🤖 AI Summary
This work proposes a unified framework for anomaly detection based on surprisal, addressing the limitations of traditional methods that rely on ad hoc rules or strong modeling assumptions and often fail to identify “inlier” anomalies in low-density regions. The approach defines anomaly scores as the surprisal of observations under a possibly misspecified model and quantifies anomaly severity via upper-tail probabilities. By reducing high-dimensional anomaly detection to a univariate tail estimation problem, the method combines the empirical distribution with the Generalized Pareto Distribution (GPD) to estimate tail probabilities and leverages the Dvoretzky–Kiefer–Wolfowitz inequality to provide finite-sample confidence guarantees. Experiments demonstrate that the method robustly detects both tail and inlier anomalies even under substantial model misspecification, achieving strong performance on synthetic data as well as real-world datasets including French mortality records and cricket test matches.
📝 Abstract
Anomaly detection methods are widely used but often rely on ad hoc rules or strong assumptions, and they often focus on tail events, missing ``inlier'' anomalies that occur in low-density gaps between modes. We propose a unified framework that defines an anomaly as an observation with unusually low probability under a (possibly misspecified) model.
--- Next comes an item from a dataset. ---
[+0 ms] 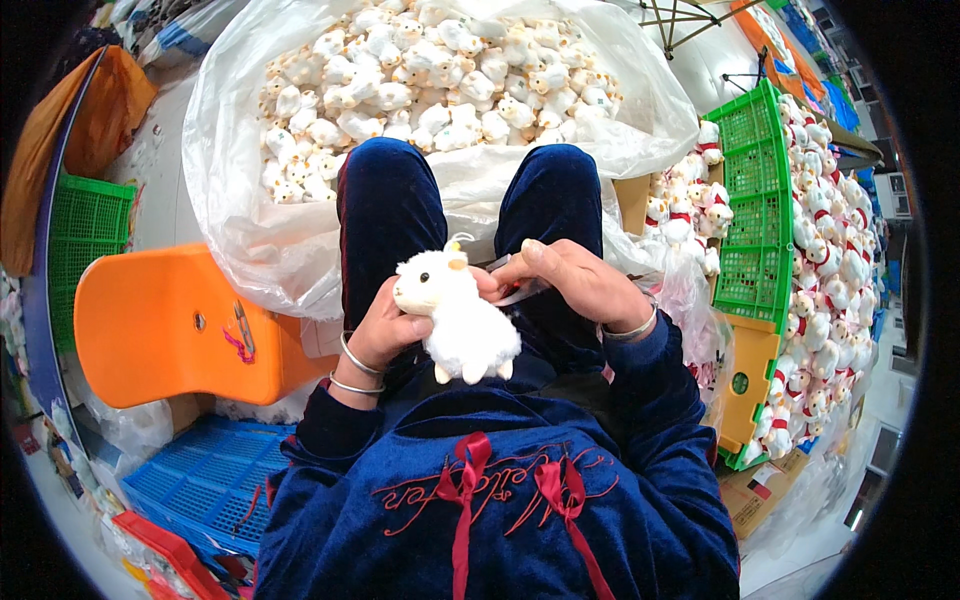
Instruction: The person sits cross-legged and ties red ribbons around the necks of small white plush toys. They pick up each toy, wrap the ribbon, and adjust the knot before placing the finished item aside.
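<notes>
A small white plush sheep (468, 325) with a dark eye, tan ears and stubby cream feet is held upright above my lap, its face to the left. My left hand (383, 328) is closed round its chest and neck. Just right of the toy's neck, my right hand (590, 285) is closed in a pinch. A thin, pale sliver shows by its fingers, too small to name. A loose white thread loop stands up at the top of the plush sheep's head.
Beyond my knees lies a big clear plastic bag (225, 150) full of similar plush toys. On the left, an orange chair (140, 320) bears thread snips (243, 325) with a pink tie. At right, a green crate (752, 210) stands among red-scarfed plush toys (825, 270). A blue crate (205, 475) sits lower left.
</notes>
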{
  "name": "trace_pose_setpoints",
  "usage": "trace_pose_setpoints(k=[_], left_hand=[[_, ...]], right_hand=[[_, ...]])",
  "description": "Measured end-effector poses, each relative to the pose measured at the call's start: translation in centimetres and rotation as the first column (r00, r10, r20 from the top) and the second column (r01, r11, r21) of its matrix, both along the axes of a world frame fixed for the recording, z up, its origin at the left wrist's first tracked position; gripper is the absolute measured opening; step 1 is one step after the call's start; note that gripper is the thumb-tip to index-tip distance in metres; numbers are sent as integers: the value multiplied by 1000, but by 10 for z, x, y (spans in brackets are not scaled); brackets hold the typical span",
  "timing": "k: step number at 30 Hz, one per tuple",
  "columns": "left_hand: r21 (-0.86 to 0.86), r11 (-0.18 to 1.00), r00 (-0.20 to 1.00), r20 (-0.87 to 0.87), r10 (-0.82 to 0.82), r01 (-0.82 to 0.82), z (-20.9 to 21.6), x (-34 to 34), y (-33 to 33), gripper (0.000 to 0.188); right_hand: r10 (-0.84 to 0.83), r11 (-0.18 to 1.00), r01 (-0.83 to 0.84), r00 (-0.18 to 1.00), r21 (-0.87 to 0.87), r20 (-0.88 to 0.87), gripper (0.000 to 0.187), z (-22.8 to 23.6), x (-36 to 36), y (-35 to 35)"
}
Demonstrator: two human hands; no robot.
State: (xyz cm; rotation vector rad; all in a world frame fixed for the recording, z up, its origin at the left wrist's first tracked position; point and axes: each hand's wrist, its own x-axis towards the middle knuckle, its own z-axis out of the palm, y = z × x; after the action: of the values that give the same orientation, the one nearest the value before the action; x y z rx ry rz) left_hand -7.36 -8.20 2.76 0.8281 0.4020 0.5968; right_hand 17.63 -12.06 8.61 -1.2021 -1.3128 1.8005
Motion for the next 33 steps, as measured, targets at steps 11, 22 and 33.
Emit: trace_pose_setpoints(k=[11, 22, 33], left_hand=[[-23, 968, 964, -98, 246, -250, 3, -28, 6, 79], [43, 974, 972, -75, 225, -222, -2, -38, 14, 86], [67, 975, 973, -84, 216, -211, -17, -43, 14, 83]], right_hand=[[119, 991, -110, 982, -73, 144, 25, -21, 24, -1], [-80, 993, 101, 962, -66, 262, 21, -18, 47, -5], [-200, 979, 163, 868, 119, 454, 26, -21, 50, -18]])
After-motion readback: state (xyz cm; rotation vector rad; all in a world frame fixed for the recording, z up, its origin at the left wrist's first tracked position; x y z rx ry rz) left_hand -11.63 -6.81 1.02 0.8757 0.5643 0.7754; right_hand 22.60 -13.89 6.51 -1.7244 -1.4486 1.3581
For each observation we compute its surprisal (the negative log generalized density) and define an anomaly score as the probability of a surprisal at least as large as that observed. This reduces anomaly detection for complex univariate or multivariate data to estimating the upper tail of a univariate surprisal distribution. We develop two model-robust estimators of these tail probabilities: an empirical estimator based on the observed surprisal distribution and an extreme-value estimator that fits a Generalized Pareto Distribution above a high threshold. For the empirical method we give conditions under which tail ordering is preserved and derive finite-sample confidence guarantees via the Dvoretzky--Kiefer--Wolfowitz inequality. For the GPD method we establish broad tail conditions ensuring classical extreme-value behavior. Simulations and applications to French mortality and Test-cricket data show the approach remains effective under substantial model misspecification.